Redistributing Workload After Active /Active Leader Failover

Redistributing Workload After Active/Active Leader Failover

When one of the nodes(leader/follower) in the ESC Active/Active setup fails, ESC equally distributes the ownership of the loads from the failed node to the available healthy nodes. When the failed node is available again, ESC does not redistribute the configurations automatically from the overloaded nodes to the nodes that are back from failed state to active state.

With a large number of deployments, the nodes with loads are likely to experience performance issues. ESC provides a new REST API that can be called on demand to redistribute the configurations from the overloaded nodes to the available nodes based on ownership transfer and ownership policies.

When the rebalancing API is triggered, ESC performs the following functions to transfer the deployments from one node to another:

  • Unloading the deployment with VMs in memory, unset monitor from the current owner

  • Assigning new owner based on the ownership policy

  • Updating ownership record

  • Notifying the new owner

Rebalancing API to Redistribute Ownership

When the failed node is available again in the Active/Active setup, ESC does not redistribute the ownership from the overloaded nodes to the healthy node. You can manually trigger rebalancing API to redistribute the ownerships among available nodes.

Use the following URL to trigger the rebalancing API:

http://localhost:8080/ESCManager/internal/ownership/rebalance

When rebalancing API is triggered, ESC uses an optimal distribution approach to find the overloaded nodes.
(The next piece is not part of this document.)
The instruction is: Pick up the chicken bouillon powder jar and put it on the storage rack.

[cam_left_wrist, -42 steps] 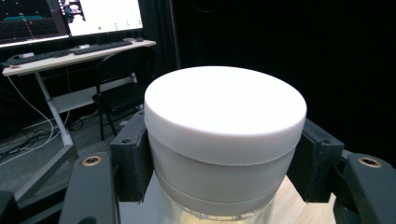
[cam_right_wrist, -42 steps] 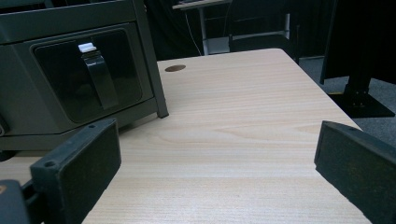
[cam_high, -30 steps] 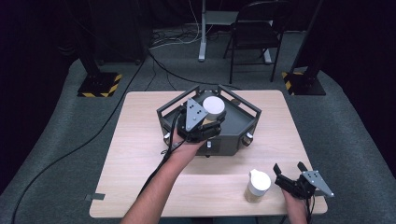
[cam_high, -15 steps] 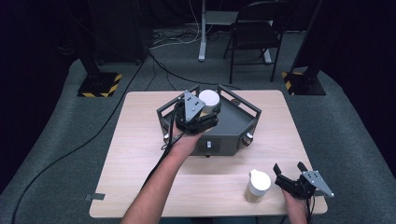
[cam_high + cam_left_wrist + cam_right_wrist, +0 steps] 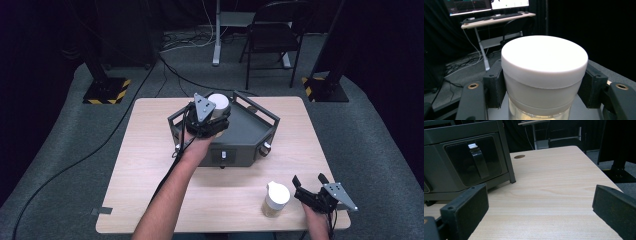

ESC identifies the configurations to be transferred and calls remotely to unload the configurations in the current owner and reload remotely in the new owners of the earmarked configurations.

The following example shows how rebalancing is done:

URL: http://localhost:8080/ESCManager/internal/ownership/rebalance
Method: PUT
Input: None
{
    "esc1-uuid": --> esc node uuid
    {
        "previous_configs_count": 300, --> number of configs before rebalance
        "requested_unload_count": 100, --> number of configs earmarked for unload
        "accepted_unload_count": 100, --> number of configs actually unloaded
        "current_configs_count": 200 --> number of configs after rebalance
    },
    "esc2-uuid":
    {
        "previous_configs_count": 300,
        "requested_unload_count": 100,
        "accepted_unload_count": 90,
        "current_configs_count": 210
    },
    "esc3-uuid":
    {
        "previous_configs_count": 0, --> new esc node, no configs yet
        "requested_unload_count": 0, --> previous config count is less than optimal count per esc, so no unload requested
        "accepted_unload_count": 0,
        "current_configs_count": 190--> 100 from esc1 and 90 from esc2 got loaded
    }
}
Exception: {"error": {"error_code":500, "error_message": "Internal Error"}}

You can trigger the rebalancing API multiple times until you receive the following message:

No configs found for rebalance.

You will receive an error code/message when one of the following instances occurs.

  • During the ongoing transfer of ownership due to a failover.

  • If there are less than two healthy ESC nodes.

  • If the pause ownership is enabled.

  • If ESC is standalone.